• _WORK TASK_
For the entries below, print exactly the lines between the line holding "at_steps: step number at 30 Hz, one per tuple" and the line holding "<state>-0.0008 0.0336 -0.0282", inclusive, and nothing else.

+++

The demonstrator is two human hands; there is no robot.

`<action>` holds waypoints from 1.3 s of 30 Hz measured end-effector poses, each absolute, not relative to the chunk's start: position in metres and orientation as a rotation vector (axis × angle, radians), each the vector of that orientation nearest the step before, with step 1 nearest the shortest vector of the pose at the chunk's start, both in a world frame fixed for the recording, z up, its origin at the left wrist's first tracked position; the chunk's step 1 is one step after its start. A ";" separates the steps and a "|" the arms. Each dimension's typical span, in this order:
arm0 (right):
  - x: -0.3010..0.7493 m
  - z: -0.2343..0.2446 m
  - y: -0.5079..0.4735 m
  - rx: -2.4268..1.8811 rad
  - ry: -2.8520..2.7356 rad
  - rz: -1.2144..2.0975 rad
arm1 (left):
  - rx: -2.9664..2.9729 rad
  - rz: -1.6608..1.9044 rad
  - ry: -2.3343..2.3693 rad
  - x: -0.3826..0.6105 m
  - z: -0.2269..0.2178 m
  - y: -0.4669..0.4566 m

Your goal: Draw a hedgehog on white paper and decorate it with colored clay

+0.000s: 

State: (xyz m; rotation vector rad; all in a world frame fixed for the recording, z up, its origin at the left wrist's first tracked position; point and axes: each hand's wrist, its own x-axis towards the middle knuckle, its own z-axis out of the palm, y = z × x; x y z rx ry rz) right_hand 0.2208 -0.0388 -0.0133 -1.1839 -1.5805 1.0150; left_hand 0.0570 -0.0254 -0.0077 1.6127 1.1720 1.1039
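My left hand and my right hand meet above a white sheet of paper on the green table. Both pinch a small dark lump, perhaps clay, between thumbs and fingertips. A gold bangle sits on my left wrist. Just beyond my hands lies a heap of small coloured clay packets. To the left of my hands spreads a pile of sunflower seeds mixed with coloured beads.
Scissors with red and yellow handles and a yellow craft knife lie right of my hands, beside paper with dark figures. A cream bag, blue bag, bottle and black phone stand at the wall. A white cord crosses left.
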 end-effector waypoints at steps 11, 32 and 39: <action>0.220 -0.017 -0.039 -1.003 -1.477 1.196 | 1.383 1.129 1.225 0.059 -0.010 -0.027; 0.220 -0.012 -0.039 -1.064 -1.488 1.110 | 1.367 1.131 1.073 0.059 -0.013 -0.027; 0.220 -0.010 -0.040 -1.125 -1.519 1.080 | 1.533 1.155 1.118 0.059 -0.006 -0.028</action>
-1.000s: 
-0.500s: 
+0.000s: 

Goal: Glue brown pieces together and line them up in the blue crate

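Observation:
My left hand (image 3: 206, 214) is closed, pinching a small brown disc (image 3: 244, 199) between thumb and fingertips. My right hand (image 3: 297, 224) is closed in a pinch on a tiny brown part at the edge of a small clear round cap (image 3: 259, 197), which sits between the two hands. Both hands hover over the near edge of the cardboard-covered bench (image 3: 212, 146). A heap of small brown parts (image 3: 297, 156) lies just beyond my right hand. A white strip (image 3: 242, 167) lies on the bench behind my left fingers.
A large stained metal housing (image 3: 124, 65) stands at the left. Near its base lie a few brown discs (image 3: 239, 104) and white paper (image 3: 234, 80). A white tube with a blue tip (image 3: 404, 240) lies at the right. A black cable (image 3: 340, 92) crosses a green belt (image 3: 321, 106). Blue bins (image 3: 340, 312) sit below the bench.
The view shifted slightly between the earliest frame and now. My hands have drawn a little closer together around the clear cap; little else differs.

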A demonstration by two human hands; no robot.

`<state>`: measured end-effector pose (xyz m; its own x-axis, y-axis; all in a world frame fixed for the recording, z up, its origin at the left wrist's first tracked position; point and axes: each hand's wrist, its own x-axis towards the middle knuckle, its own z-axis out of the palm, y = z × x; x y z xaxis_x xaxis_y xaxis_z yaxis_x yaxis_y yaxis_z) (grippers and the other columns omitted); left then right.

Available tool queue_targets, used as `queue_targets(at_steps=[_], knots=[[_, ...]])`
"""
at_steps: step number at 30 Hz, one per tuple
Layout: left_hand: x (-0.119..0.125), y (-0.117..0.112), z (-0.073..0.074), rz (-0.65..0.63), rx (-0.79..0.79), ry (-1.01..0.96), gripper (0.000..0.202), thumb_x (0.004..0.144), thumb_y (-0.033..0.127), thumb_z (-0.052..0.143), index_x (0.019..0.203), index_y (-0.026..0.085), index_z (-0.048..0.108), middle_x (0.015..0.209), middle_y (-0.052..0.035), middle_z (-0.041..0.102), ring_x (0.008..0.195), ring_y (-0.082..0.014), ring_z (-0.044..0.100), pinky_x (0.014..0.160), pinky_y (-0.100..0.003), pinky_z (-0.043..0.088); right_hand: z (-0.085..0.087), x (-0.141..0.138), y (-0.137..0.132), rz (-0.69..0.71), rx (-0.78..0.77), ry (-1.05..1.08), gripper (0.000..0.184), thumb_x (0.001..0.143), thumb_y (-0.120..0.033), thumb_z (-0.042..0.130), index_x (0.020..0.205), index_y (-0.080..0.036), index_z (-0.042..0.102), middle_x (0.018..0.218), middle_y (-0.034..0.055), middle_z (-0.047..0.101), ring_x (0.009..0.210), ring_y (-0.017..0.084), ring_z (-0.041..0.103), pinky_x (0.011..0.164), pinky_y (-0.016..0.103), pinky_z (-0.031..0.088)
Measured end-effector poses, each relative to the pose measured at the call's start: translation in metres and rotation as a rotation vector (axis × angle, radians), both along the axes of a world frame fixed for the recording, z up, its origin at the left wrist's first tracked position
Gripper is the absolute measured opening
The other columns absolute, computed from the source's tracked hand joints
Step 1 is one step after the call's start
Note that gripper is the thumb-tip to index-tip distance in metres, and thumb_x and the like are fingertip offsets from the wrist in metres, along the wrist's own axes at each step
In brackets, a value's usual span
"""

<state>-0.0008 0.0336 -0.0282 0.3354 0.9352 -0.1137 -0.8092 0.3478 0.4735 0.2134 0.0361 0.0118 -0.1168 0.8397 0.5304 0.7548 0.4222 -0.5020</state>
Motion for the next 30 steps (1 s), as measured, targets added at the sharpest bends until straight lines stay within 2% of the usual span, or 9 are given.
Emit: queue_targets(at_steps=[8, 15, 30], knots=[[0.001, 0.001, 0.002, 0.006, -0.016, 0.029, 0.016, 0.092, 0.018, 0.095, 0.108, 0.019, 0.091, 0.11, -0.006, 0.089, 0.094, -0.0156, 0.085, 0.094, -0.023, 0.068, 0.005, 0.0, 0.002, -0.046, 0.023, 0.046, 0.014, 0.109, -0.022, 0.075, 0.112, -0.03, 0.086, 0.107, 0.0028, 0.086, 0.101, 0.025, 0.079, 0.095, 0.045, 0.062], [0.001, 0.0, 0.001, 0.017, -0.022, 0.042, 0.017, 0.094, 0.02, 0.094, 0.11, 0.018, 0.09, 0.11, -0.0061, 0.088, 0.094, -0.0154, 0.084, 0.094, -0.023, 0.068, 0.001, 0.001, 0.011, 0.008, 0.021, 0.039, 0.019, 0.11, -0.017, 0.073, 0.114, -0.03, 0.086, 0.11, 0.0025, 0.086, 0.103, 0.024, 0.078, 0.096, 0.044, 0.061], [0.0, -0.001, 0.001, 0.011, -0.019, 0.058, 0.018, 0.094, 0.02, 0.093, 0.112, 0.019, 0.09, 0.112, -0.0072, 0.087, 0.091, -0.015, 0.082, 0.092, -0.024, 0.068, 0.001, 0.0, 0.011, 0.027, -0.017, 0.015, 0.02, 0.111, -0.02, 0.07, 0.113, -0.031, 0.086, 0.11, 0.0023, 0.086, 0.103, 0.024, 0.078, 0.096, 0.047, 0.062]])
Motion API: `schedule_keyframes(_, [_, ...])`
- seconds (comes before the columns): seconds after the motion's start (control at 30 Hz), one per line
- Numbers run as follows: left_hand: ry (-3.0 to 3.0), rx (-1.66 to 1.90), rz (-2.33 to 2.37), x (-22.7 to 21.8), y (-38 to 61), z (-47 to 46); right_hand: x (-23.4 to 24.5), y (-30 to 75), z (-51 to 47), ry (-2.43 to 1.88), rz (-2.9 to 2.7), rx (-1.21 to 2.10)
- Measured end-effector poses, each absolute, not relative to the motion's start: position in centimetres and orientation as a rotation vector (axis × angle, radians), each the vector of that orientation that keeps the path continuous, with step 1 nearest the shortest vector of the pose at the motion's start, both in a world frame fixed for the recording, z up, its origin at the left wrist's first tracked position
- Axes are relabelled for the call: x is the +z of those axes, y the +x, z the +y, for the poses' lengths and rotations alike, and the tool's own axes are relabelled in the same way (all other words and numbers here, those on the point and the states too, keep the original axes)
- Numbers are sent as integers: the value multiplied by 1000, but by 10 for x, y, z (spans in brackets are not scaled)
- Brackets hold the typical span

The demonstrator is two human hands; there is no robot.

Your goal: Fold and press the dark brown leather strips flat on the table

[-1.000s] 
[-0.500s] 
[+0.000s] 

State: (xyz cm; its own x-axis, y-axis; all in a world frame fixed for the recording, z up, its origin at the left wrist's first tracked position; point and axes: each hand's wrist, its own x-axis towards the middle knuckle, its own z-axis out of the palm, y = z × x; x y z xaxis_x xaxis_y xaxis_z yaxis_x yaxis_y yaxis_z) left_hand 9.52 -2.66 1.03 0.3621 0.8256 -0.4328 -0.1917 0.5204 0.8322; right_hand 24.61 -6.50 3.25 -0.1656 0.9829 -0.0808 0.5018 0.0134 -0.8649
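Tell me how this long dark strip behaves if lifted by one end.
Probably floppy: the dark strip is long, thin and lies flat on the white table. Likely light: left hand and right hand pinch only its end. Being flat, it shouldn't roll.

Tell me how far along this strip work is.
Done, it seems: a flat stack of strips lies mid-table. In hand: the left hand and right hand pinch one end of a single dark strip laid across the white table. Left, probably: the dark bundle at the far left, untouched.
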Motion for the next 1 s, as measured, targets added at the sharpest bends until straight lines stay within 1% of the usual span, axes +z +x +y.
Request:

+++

• _TASK OUTPUT_
at_steps: step number at 30 Hz, one per tuple
Layout: left_hand: x (-0.119..0.125), y (-0.117..0.112), z (-0.073..0.074), rz (-0.65..0.63), rx (-0.79..0.79), ry (-1.01..0.96), gripper (0.000..0.202), thumb_x (0.004..0.144), thumb_y (-0.033..0.127), thumb_z (-0.052..0.143), index_x (0.019..0.203), index_y (-0.026..0.085), index_z (-0.048..0.108), middle_x (0.015..0.209), middle_y (-0.052..0.035), middle_z (-0.041..0.102), ring_x (0.008..0.195), ring_y (-0.082..0.014), ring_z (-0.044..0.100), pinky_x (0.014..0.160), pinky_y (-0.100..0.003), pinky_z (-0.043..0.088); right_hand: z (-0.085..0.087), x (-0.141..0.138), y (-0.137..0.132), rz (-0.69..0.71), rx (-0.78..0.77), ry (-1.05..1.08), gripper (0.000..0.184), thumb_x (0.001..0.143), thumb_y (-0.120..0.033), thumb_z (-0.042..0.130), index_x (0.020..0.205), index_y (-0.080..0.036), index_z (-0.042..0.102), middle_x (0.018..0.218), middle_y (-0.034..0.055), middle_z (-0.047..0.101), ring_x (0.009..0.210), ring_y (-0.017..0.084), ring_z (-0.041..0.103), pinky_x (0.011..0.164), pinky_y (-0.016..0.103), pinky_z (-0.031..0.088)
Measured end-effector poses, each relative to the pose measured at the call's start: translation in metres and rotation as a rotation vector (axis × angle, radians), both along the axes of a world frame fixed for the recording, z up, its origin at the left wrist's first tracked position
Gripper is the absolute measured opening
The other columns absolute, computed from the source's tracked hand joints
Step 1 is one step after the call's start
Note that gripper is the thumb-tip to index-tip distance in metres, and thumb_x and the like are fingertip offsets from the wrist in metres, along the wrist's own axes at each step
In brackets, a value's usual span
"""

<state>-0.0008 0.0336 -0.0282 0.3354 0.9352 -0.1137 -0.8092 0.3478 0.4735 0.2134 0.0361 0.0118 -0.1168 0.8397 0.5304 0.7548 0.4222 -0.5020</state>

This exercise requires no further response.